▸ **WORK TASK**
Copy out the entire listing, keeping each line exactly as it is.
────────────────
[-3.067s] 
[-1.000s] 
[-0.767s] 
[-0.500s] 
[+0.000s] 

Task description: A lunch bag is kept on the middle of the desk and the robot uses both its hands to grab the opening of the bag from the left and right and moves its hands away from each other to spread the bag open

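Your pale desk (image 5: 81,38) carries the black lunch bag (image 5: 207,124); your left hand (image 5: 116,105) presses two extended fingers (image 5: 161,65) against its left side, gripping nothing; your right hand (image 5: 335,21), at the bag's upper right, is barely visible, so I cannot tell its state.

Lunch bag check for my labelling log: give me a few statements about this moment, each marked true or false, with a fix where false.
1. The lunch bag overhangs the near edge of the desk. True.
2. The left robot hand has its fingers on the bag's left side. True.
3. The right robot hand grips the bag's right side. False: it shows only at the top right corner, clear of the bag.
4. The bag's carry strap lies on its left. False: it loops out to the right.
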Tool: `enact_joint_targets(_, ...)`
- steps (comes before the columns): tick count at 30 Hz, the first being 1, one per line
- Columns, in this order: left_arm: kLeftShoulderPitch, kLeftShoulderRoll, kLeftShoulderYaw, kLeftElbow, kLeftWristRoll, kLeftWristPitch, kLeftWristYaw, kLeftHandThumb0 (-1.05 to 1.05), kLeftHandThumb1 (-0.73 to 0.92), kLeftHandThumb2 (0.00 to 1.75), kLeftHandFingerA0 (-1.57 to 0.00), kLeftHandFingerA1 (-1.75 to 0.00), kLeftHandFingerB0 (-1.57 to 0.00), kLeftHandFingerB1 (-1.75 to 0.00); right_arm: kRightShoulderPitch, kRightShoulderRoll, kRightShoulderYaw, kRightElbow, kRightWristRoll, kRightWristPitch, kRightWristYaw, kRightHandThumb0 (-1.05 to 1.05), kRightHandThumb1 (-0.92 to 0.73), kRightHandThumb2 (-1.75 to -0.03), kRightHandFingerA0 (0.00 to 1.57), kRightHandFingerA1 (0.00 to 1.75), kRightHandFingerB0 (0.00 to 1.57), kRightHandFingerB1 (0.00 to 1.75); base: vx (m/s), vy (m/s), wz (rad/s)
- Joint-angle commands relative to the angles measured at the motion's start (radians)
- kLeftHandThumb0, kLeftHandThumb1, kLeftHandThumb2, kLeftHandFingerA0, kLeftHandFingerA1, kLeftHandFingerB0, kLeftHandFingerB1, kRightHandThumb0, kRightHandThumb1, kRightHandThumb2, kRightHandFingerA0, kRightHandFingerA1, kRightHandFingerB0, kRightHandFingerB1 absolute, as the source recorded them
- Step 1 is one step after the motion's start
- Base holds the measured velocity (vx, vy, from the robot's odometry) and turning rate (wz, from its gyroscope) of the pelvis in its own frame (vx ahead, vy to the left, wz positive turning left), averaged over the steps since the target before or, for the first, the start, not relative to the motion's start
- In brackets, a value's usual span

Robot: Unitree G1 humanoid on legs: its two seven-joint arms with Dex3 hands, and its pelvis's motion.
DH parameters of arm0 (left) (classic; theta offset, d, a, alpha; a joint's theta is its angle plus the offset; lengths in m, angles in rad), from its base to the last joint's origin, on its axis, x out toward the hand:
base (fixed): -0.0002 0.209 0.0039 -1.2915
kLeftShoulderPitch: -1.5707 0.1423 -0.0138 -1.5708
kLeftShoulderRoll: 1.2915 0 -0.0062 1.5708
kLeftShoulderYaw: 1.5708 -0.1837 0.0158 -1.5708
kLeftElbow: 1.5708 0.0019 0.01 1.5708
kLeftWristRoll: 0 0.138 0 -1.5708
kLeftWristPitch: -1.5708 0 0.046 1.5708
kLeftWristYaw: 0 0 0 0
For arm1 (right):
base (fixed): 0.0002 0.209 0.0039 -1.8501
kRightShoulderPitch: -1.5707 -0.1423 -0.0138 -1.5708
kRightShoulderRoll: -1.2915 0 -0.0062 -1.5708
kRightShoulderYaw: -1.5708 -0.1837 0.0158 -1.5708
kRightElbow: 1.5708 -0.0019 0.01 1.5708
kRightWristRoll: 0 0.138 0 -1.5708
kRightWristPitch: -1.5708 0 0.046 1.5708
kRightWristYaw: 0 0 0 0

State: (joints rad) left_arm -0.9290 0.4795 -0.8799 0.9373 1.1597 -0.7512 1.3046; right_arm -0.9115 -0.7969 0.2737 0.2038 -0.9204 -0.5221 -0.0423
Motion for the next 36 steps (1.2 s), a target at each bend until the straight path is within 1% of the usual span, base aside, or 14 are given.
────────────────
▸ **EXERCISE SOLUTION**
[-3.067s] 
[-1.000s] 
[-0.767s] 
[-0.500s] 
[+0.000s] 

Task description: A lunch bag is kept on the middle of the desk and the robot uses both its hands to grab the opening of the bag from the left and right and moves its hands away from each other to spread the bag open

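Your pale desk (image 5: 81,38) carries the black lunch bag (image 5: 207,124); your left hand (image 5: 116,105) presses two extended fingers (image 5: 161,65) against its left side, gripping nothing; your right hand (image 5: 335,21), at the bag's upper right, is barely visible, so I cannot tell its state.

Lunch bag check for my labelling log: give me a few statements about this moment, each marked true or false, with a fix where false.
1. The lunch bag overhangs the near edge of the desk. True.
2. The left robot hand has its fingers on the bag's left side. True.
3. The right robot hand grips the bag's right side. False: it shows only at the top right corner, clear of the bag.
4. The bag's carry strap lies on its left. False: it loops out to the right.
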Tool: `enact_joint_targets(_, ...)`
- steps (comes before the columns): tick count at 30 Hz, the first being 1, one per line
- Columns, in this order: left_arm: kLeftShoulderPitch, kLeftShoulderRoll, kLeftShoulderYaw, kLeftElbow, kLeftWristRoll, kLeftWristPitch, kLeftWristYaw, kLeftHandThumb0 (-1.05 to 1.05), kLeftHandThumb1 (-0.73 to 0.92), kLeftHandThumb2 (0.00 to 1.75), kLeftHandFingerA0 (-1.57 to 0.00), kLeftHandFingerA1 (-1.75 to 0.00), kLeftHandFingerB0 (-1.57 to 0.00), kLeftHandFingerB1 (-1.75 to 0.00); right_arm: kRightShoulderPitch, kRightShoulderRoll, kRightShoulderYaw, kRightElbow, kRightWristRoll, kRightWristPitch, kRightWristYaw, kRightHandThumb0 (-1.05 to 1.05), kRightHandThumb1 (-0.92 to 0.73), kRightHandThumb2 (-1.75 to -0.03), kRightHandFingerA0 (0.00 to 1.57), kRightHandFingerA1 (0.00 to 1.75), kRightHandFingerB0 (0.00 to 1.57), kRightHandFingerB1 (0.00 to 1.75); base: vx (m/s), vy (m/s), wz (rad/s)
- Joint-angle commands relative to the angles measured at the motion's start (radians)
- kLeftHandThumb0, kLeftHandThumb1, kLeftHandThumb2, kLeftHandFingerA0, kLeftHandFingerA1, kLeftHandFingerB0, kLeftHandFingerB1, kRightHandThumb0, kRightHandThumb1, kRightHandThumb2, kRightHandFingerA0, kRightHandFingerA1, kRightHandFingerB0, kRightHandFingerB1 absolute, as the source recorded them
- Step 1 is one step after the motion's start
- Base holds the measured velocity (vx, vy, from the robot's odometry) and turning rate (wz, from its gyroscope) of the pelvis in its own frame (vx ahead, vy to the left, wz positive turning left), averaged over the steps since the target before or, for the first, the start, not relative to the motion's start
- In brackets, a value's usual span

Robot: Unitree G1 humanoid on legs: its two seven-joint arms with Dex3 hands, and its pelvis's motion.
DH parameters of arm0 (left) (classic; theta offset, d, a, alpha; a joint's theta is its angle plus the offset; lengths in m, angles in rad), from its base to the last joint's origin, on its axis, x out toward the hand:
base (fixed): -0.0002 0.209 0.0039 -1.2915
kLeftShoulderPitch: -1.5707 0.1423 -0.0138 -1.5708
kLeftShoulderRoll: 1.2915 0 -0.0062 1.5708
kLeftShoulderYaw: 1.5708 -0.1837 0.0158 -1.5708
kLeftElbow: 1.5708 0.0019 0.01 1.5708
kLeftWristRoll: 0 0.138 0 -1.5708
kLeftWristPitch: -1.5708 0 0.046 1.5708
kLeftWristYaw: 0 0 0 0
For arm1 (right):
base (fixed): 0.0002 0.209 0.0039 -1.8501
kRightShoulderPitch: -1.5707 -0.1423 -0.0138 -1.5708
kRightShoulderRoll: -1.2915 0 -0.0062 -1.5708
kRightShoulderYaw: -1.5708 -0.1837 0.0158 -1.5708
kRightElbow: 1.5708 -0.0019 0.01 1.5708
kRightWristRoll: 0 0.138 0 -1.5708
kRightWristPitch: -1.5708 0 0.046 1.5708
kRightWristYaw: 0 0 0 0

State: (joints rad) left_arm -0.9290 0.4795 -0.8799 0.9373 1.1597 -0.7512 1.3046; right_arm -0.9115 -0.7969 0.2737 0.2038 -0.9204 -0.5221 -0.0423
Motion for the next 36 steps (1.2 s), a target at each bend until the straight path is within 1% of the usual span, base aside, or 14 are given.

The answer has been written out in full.